Side bending stretches can help, but be sure to stretch to both sides. Even if only one side feels tight, the side that feels tight is not always the side that is tight. Remember, “tightness” as a sensation can be misleading in that it can feel tight when it has been overly stretched. Notice to which side you have less lateral (side) movement when you bend; that is the side on which you want to spend a little more time.

Simple Yoga Stretches To Relieve Lower Back Pain

Cat/Cow: Start on your hands and knees (Table pose), with your shoulders over your wrists and your hips over your knees. Inhale. As you exhale, start by moving the pelvis and round the spine from the tailbone to the top of the head, one vertebra at a time (as best you can). Feel the shoulder blades spread apart (Protraction) as you press the palms firmly into the floor. This is Cat pose.

As you inhale, again start with the pelvis, and reverse the curve in your spine from the tailbone to the top of your head. Lift up out of the shoulders so that you are not shrugging. Feel the shoulder blades slightly pulling toward your spine (Retraction) as you move your chest forward and your shoulders backward (keeping the shoulder joint over the wrists). This is Cow pose.

Go back and forth between Cat and Cow 5 times, moving slowly with your breath. Move each part of the spine intentionally. Feel the front body contracting with Cat pose and stretching with Cow pose. Feel the back body stretching with Cat pose and contracting with Cow pose. These poses affect the Erector Spinae muscle group.

Lower Back Pain
Cat and Cow

Side Bending: These stretches affect the Quadratus Lumborum. The poses can be done either seated or standing, and there are numerous variations. Here are just a couple.

Seated: You can either sit in a chair or on the floor in a comfortable cross-legged position with the right leg crossed in front of the left.
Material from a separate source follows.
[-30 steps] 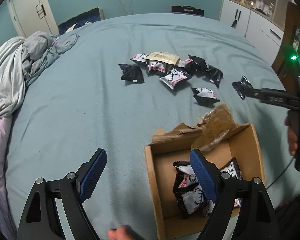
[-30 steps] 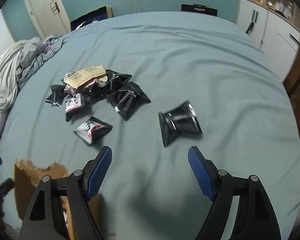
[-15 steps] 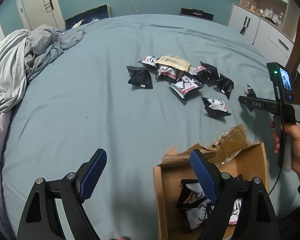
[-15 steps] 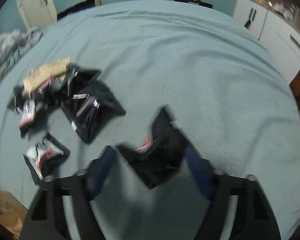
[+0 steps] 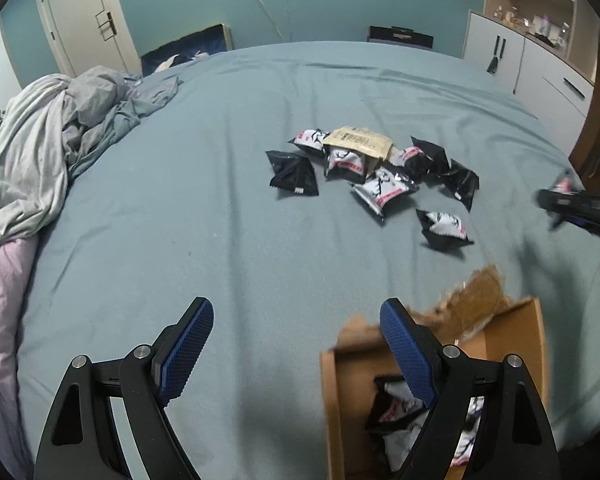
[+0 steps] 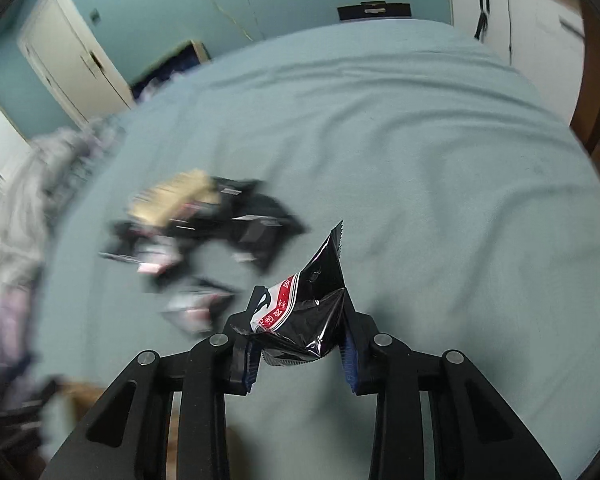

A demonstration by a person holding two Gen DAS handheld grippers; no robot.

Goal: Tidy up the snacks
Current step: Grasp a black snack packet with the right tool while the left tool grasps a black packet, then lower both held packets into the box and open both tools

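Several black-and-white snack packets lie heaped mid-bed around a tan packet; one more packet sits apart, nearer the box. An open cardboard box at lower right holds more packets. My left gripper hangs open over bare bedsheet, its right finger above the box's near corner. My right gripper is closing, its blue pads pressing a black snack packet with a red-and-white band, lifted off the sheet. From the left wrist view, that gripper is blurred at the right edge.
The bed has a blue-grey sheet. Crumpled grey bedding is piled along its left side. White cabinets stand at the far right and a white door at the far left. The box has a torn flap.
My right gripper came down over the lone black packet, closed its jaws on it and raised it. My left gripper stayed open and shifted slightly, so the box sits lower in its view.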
Reach the right arm up overhead as you inhale. As you exhale, lift the right ribs upward away from the right hip and side bend to the left. Try not to collapse into your left side, imagine lifting up and over a beach ball on your left side. Feel the right sit bone pressing into the chair or the floor. Hold this position for 3-5 deep, slow breaths. Repeat to the other side with the left leg crossed in front.

Seated Side Bend

Standing: Stand with your feet parallel and hip distance apart (which is not how wide you think your hips are, just the distance apart of your sit bones–typically 3-4 inches). Inhale and raise your right arm overhead like we did while seated. As you exhale, lift the right ribs away from the pelvis and side bend to the left. Again, try not to collapse that left side, you are moving up and over another beach ball. Feel the right fingers and right heel pressing away from each other. Stay 3-5 breaths and repeat to the left.